The detoxification gene family, such as P450, ABC transporter gene family, and carboxylesterase, plays a crucial role in insect feeding, digestion, and metabolism. The ABC transporter gene family, one of the largest protein families that exists at all stages of life, acts as major active transporters, hydrolyzing ATP to transport toxic metabolites across membranes [31]. Similarly, CarE, an essential metabolic detoxification enzyme, is mainly involved in the hydrolysis of compounds containing ester bonds inside an organism's body [32]. It can metabolize and degrade harmful substances, preventing them from reaching target sites [33, 34]. In the T. sinensis genome, we observed an expansion of ABC transporter and carboxylesterase genes.
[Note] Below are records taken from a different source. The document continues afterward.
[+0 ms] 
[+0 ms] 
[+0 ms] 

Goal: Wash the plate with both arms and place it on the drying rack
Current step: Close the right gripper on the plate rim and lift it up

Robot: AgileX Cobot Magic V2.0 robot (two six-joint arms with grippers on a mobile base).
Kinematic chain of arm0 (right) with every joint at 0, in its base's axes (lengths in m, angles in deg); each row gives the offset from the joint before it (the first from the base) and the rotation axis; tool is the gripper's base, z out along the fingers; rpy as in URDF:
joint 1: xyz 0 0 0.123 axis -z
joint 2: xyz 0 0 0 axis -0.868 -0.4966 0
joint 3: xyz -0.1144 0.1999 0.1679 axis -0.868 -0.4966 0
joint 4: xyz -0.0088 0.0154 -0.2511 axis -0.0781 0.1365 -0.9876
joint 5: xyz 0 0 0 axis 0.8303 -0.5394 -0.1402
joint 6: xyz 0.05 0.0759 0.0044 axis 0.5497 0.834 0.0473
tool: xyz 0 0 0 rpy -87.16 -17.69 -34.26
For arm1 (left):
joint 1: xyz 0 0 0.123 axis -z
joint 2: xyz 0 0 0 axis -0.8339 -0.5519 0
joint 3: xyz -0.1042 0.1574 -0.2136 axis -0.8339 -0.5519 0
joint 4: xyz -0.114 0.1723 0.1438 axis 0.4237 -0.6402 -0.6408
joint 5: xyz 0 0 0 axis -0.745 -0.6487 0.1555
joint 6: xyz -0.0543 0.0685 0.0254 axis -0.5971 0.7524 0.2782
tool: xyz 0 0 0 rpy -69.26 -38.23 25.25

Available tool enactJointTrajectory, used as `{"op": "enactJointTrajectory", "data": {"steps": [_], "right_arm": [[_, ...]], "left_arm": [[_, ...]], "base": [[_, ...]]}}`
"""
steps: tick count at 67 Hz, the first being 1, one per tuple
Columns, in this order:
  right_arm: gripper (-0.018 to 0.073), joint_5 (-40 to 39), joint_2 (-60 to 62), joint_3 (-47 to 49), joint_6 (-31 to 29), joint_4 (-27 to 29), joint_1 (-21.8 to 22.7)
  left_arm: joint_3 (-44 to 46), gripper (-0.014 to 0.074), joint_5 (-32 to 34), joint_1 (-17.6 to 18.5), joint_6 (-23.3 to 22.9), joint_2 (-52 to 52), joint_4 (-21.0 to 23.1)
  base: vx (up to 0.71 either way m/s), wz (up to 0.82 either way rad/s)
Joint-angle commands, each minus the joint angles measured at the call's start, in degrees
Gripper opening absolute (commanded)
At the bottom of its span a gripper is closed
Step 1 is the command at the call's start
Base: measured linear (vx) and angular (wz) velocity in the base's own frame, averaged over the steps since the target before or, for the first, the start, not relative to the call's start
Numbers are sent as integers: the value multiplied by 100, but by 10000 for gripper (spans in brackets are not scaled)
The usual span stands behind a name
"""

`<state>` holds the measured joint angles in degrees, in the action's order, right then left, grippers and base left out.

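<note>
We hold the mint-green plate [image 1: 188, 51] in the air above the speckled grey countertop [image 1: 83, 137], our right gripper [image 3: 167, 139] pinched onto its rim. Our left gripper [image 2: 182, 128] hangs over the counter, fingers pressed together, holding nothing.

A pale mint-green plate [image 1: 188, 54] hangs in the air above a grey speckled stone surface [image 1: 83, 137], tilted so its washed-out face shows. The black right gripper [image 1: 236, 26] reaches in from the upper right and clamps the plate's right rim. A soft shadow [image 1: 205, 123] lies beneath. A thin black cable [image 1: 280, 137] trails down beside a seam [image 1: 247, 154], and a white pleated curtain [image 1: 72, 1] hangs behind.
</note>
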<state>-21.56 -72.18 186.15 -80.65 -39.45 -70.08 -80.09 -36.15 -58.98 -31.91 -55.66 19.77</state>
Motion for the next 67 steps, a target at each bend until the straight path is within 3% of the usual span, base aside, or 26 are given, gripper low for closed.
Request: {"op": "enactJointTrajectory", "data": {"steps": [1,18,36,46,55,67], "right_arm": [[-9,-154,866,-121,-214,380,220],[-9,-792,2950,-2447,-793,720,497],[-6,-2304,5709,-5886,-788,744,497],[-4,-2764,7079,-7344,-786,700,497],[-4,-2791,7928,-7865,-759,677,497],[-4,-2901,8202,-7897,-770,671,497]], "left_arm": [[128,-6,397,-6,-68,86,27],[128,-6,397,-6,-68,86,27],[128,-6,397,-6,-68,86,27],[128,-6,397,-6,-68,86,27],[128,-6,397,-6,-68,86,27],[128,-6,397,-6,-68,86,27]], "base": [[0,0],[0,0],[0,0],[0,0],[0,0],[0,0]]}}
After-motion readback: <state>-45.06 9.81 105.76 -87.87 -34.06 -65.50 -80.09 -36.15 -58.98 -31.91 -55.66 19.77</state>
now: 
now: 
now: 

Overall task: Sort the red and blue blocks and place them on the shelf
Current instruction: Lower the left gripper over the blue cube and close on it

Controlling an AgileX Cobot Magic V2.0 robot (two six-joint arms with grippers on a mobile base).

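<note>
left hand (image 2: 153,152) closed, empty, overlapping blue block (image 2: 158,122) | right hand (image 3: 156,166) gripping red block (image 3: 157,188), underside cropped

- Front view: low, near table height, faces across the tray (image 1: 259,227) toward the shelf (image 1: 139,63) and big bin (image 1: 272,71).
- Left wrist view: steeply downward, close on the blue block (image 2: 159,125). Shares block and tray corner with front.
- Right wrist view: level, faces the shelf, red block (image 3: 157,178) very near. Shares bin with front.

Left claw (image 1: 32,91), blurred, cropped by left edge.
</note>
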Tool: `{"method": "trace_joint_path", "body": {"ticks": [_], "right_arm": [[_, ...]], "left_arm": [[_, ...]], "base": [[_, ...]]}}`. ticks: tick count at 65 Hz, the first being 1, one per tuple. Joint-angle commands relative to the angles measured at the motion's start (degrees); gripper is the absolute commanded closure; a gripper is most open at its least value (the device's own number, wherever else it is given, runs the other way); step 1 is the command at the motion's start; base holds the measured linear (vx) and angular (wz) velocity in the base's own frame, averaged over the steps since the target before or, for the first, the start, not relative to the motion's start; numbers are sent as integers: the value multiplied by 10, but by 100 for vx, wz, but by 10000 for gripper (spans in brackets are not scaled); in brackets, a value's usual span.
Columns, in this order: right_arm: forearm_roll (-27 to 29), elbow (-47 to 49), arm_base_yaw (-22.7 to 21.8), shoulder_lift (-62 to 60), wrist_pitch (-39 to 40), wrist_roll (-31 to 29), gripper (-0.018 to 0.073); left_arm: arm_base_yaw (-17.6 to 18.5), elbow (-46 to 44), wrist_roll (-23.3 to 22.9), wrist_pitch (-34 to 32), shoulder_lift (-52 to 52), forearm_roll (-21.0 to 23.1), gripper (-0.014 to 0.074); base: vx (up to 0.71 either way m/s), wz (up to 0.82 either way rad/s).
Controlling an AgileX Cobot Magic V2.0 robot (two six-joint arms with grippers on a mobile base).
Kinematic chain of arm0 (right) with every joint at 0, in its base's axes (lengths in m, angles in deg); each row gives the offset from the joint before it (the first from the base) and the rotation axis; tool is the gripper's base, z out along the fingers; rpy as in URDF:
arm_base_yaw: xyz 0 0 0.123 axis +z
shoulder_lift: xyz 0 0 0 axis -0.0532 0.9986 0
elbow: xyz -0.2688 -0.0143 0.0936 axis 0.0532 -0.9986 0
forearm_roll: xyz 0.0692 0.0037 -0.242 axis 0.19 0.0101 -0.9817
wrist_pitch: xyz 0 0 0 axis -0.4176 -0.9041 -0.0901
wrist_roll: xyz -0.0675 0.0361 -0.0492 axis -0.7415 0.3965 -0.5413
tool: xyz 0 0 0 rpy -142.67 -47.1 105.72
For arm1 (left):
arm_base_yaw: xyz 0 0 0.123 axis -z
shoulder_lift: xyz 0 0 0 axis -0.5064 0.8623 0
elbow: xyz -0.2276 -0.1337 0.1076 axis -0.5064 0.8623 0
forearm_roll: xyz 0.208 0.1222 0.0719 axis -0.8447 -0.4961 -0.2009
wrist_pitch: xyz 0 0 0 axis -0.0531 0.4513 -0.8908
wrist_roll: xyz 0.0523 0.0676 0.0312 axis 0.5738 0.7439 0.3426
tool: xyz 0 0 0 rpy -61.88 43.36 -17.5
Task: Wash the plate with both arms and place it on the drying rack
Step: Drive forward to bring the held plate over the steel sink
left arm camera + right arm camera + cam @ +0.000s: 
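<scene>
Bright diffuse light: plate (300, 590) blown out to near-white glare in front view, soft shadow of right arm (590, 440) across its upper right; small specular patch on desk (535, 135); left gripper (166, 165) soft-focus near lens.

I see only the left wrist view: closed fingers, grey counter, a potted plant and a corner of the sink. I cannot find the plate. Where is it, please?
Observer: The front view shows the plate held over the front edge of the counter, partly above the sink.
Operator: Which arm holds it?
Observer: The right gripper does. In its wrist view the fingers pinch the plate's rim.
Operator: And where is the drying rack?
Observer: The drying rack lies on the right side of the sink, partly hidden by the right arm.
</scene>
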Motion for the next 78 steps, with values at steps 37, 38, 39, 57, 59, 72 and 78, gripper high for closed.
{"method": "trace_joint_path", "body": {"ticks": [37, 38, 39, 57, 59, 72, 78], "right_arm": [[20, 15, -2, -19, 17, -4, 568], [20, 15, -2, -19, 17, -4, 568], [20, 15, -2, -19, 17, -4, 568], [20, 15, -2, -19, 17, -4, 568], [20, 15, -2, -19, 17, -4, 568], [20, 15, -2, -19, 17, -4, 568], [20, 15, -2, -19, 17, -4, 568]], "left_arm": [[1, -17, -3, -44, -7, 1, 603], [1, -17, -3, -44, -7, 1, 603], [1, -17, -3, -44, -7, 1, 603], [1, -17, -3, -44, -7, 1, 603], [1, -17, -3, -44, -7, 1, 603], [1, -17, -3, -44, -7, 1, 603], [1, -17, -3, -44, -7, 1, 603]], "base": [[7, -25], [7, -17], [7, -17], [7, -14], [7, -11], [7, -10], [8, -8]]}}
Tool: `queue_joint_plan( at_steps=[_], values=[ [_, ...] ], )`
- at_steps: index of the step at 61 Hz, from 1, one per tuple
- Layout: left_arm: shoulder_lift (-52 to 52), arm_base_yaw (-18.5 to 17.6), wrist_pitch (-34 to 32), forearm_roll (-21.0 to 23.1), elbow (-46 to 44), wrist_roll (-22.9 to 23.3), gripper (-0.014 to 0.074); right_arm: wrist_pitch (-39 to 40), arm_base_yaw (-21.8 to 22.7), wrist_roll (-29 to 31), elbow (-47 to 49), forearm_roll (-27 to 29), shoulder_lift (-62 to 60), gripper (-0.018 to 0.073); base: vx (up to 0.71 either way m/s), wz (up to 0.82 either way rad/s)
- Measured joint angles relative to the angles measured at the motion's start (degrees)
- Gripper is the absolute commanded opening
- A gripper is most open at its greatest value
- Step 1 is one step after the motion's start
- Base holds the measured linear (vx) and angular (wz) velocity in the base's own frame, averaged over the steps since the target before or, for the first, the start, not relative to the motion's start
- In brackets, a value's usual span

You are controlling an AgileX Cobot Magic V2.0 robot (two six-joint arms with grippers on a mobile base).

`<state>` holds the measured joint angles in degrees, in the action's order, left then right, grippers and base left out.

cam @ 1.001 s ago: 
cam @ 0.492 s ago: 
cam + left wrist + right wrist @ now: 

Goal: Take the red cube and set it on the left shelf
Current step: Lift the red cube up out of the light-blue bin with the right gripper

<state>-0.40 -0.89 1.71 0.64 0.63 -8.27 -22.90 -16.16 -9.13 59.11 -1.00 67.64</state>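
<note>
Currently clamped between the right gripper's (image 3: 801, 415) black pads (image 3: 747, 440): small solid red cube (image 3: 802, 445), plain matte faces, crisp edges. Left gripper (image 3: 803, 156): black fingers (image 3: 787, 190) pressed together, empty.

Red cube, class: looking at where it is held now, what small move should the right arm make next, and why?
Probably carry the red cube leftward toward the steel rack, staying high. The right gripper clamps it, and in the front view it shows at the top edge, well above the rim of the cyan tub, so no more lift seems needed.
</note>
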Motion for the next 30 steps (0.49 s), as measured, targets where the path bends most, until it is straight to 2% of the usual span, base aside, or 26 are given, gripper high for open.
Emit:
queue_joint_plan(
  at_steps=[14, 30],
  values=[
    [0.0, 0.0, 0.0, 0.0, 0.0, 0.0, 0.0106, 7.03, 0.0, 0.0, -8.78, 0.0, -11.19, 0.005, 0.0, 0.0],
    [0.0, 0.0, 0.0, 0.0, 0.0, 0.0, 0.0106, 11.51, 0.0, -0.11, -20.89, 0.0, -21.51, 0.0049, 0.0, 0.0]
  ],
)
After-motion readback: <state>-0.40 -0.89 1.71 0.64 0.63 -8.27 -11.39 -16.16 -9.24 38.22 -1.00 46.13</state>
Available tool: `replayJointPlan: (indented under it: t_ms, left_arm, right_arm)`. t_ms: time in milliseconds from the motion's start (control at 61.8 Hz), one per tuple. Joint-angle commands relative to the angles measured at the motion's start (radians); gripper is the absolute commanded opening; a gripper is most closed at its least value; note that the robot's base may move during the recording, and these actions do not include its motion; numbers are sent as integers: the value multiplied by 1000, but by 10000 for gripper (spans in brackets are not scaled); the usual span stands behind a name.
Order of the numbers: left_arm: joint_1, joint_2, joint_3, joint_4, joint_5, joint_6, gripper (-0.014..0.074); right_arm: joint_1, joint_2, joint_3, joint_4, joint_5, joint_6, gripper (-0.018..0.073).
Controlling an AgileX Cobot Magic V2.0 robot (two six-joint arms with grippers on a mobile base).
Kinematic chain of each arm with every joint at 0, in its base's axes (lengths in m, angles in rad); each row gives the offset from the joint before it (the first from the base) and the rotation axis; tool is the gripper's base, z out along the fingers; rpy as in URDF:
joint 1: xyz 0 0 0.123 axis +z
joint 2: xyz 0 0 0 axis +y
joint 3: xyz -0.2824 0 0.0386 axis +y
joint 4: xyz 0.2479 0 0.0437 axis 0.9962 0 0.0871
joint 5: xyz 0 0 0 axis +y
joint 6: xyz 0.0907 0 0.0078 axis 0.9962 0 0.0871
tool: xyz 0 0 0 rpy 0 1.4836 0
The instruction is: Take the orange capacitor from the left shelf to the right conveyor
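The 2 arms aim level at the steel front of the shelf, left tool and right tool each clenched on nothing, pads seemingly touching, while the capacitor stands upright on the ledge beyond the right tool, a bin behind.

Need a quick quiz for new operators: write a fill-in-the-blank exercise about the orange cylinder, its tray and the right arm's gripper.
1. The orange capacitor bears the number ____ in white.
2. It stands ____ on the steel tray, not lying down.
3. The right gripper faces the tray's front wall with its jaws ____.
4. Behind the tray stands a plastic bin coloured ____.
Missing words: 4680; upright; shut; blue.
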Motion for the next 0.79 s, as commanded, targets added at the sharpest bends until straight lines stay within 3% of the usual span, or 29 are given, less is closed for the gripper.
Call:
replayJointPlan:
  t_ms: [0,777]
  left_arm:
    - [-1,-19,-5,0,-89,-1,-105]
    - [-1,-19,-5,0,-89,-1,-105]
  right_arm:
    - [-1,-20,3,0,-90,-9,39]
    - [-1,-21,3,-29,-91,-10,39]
We annotated 77 ABC transporter genes and 45 carboxylesterase genes (Fig. 5), indicating that the praying mantis has a strong detoxification ability, while the toxins in the praying mantis mostly come from the external environmental toxins and the internal toxins present in the prey organisms.

Figure 5:

Expansion and contraction of digestion, detoxification, and chemoreception gene families in Dictyoptera. The size of the circle represents the gene count of each gene family, and 4 species in Dictyoptera are counted, T. sinensis (red), B. germanica (orange), C. secundus (slight blue), and Z. nevadensis (blue).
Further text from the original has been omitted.